▶ [What this task involves]:
The reply should hold every line of the data below, unchanged, and none of the pictures.

══ Provided material

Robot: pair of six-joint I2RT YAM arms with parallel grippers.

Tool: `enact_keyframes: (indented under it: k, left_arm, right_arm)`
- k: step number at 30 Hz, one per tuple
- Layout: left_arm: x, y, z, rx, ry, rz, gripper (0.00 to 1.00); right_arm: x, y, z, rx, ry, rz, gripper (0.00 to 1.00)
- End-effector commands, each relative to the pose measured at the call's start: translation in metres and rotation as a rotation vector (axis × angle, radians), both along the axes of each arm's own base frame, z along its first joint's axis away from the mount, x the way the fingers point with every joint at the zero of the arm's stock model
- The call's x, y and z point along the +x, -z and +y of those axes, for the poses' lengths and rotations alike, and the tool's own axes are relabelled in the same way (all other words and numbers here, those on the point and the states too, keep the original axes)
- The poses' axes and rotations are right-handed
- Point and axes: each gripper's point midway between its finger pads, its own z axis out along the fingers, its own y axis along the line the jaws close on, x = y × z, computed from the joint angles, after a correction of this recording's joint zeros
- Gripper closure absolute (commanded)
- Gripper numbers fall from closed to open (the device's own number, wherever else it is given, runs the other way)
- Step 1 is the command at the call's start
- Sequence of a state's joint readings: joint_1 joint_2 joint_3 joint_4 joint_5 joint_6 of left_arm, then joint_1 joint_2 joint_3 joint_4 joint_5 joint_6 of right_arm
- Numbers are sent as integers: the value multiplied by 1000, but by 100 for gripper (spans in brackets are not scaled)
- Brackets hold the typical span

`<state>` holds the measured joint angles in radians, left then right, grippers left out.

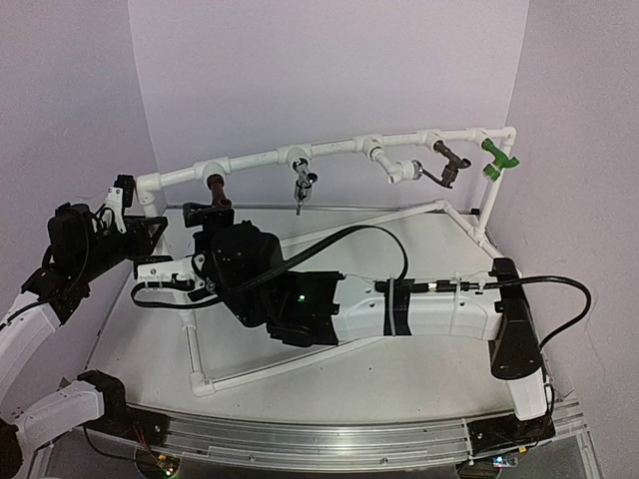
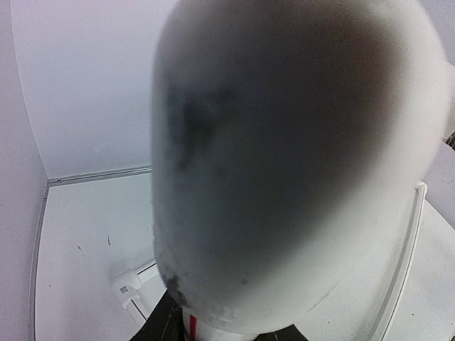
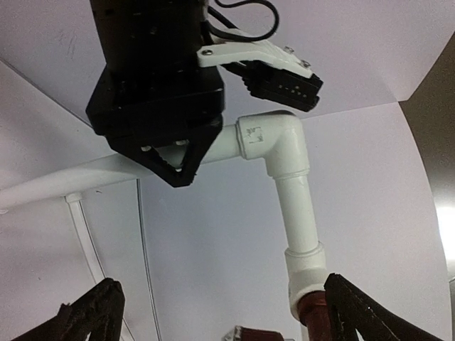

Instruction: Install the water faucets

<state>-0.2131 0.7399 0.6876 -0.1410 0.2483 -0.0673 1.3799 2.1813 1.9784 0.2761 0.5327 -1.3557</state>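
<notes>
Altogether five faucets (image 1: 399, 172) hang on one pipe frame (image 1: 260, 158); left hand (image 1: 128, 197) grips it, right hand (image 3: 224, 312) stands open.

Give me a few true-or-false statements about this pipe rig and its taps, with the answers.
1. Five faucets are on the white PVC pipe frame. True.
2. The green faucet is at the left end of the row. False: it is at the right end; the dark brown faucet is leftmost.
3. The right arm's fingers are clamped on the dark brown faucet. False: they stand wide apart, one on each side of it.
4. The left arm's fingers grip the frame beside its corner elbow. True.
</notes>
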Motion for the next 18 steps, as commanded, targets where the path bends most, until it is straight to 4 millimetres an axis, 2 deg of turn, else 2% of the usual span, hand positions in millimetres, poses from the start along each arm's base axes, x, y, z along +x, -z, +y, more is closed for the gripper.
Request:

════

▶ [Answer box]:
Robot: pair of six-joint I2RT YAM arms with parallel grippers.

Tool: `enact_keyframes: (indented under it: k, left_arm, right_arm)`
- k: step number at 30 Hz, one per tuple
- Layout: left_arm: x, y, z, rx, ry, rz, gripper (0.00 to 1.00); right_arm: x, y, z, rx, ry, rz, gripper (0.00 to 1.00)
- End-effector commands, each relative to the pose measured at the call's start: translation in metres and rotation as a rotation vector (axis × angle, radians), both along the axes of each arm's own base frame, z along its first joint's axis away from the mount, x the way the fingers point with every joint at the zero of the arm's stock model
- The call's x, y and z point along the +x, -z and +y of those axes, for the poses' lengths and rotations alike, and the tool's own axes are relabelled in the same way (all other words and numbers here, those on the point and the states too, keep the original axes)
- The poses' axes and rotations are right-handed
- Point and axes: each gripper's point midway between its finger pads, its own z axis out along the fingers, its own y axis along the line the jaws close on, x = y × z, computed from the joint angles, after a correction of this recording's joint zeros
- Gripper closure absolute (commanded)
- Gripper numbers fall from closed to open (the device's own number, wherever else it is given, runs the other way)
- Step 1 is the command at the call's start
- Sequence of a state's joint readings: joint_1 joint_2 joint_3 joint_4 joint_5 joint_6 of left_arm, then joint_1 joint_2 joint_3 joint_4 joint_5 joint_6 of right_arm
- Numbers are sent as integers: the value multiplied by 1000, but by 100 for gripper (spans in brackets are not scaled)
- Brackets hold the typical span

`<state>` holds the measured joint angles in radians, left then right, grippers left out.


Instruction: Install the water faucets

<state>-0.2131 0.7399 0.6876 -0.1410 0.2483 -0.0673 1.3799 2.1813 1.9784 0.2761 0.5327 -1.3557</state>
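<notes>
Altogether five faucets (image 1: 399, 172) hang on one pipe frame (image 1: 260, 158); left hand (image 1: 128, 197) grips it, right hand (image 3: 224, 312) stands open.

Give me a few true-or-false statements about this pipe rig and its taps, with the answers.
1. Five faucets are on the white PVC pipe frame. True.
2. The green faucet is at the left end of the row. False: it is at the right end; the dark brown faucet is leftmost.
3. The right arm's fingers are clamped on the dark brown faucet. False: they stand wide apart, one on each side of it.
4. The left arm's fingers grip the frame beside its corner elbow. True.
</notes>
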Motion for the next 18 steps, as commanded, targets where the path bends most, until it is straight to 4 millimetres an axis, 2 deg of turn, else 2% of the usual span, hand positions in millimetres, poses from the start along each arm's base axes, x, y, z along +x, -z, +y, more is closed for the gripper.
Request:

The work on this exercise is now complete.